__THE TASK__
Please tell how many of the lines below contain "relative", using only a number.

__MATERIAL SHOWN__
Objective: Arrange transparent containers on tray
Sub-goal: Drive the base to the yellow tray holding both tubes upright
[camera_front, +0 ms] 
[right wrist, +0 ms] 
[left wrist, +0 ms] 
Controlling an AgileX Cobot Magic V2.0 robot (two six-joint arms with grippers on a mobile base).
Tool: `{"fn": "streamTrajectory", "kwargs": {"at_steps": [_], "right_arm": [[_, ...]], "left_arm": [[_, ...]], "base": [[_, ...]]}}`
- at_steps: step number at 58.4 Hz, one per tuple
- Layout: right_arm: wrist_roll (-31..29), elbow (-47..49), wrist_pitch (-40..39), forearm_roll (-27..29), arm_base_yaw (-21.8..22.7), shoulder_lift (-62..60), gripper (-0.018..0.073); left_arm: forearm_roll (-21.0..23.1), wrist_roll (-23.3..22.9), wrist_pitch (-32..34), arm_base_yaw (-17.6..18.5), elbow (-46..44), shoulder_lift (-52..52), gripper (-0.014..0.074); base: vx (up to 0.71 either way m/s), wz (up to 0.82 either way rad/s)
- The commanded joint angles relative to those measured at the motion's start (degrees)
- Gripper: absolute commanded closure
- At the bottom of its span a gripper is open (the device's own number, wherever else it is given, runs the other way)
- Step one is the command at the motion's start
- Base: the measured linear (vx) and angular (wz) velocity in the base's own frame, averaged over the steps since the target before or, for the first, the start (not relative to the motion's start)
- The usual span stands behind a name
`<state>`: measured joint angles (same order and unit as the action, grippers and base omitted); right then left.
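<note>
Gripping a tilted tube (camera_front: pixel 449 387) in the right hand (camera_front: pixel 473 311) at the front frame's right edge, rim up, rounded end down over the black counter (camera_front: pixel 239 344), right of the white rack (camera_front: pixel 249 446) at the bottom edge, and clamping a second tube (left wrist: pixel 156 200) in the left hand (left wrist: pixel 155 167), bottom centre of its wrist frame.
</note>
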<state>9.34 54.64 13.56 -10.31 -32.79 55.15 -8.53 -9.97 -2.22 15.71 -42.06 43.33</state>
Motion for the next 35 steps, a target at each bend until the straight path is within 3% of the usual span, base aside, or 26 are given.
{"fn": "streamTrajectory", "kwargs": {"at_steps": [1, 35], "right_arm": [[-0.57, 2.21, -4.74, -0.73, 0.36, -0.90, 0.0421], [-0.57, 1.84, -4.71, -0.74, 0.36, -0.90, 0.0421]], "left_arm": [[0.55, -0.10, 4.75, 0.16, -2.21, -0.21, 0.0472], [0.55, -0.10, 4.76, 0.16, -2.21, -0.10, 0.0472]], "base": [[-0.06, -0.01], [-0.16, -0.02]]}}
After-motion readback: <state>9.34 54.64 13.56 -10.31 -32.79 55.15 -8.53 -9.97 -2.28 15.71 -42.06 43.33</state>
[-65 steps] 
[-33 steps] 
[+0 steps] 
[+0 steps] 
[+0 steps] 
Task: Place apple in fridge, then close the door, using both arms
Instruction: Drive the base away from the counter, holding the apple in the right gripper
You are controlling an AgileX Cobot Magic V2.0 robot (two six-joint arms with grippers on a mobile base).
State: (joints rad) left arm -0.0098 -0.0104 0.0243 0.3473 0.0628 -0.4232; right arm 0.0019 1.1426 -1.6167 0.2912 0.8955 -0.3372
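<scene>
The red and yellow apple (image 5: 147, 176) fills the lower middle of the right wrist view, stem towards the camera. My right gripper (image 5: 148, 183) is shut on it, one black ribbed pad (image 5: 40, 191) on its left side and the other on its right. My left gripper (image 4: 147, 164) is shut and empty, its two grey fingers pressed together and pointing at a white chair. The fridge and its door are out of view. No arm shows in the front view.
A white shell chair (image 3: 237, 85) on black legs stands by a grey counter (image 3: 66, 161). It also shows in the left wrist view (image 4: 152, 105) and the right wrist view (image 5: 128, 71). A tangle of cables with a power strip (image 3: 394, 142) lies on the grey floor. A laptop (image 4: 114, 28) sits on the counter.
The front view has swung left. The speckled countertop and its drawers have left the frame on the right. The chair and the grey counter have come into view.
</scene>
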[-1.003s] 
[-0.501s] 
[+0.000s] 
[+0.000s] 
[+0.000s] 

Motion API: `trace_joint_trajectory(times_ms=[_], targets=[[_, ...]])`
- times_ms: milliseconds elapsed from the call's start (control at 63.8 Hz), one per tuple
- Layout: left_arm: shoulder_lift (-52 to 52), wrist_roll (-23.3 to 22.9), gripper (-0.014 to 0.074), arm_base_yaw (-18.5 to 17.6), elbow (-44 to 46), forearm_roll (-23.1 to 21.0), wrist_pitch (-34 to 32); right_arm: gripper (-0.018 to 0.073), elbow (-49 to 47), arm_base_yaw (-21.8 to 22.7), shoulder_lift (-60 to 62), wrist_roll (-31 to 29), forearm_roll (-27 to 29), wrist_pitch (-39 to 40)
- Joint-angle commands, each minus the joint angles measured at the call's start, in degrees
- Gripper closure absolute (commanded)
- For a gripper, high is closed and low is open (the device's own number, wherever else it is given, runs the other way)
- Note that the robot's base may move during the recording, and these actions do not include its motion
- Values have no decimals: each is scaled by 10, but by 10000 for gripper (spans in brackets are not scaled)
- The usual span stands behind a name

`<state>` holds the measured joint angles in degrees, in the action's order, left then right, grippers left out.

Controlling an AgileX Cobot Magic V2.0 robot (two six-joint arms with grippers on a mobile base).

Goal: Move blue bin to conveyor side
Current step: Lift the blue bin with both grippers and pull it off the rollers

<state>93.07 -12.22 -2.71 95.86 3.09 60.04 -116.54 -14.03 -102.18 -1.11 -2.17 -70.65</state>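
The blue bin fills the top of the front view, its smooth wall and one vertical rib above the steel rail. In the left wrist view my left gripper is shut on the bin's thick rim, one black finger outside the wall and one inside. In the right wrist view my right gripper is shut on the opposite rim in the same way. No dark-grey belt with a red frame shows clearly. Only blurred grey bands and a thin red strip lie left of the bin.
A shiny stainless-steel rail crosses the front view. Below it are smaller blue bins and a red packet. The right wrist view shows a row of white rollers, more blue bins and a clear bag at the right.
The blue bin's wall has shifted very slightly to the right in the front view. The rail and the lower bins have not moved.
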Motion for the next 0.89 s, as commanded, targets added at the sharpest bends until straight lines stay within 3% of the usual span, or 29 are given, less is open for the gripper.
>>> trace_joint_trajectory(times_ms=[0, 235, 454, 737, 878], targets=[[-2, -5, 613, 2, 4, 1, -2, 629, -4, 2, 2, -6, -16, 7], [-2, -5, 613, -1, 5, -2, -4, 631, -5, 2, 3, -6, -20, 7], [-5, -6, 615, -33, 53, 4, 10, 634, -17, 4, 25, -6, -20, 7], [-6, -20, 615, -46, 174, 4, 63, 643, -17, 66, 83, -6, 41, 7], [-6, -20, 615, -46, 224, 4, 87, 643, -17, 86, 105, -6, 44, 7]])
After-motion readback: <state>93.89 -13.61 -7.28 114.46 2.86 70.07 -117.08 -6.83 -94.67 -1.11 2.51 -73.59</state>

__SOLUTION TO THIS EXERCISE__
2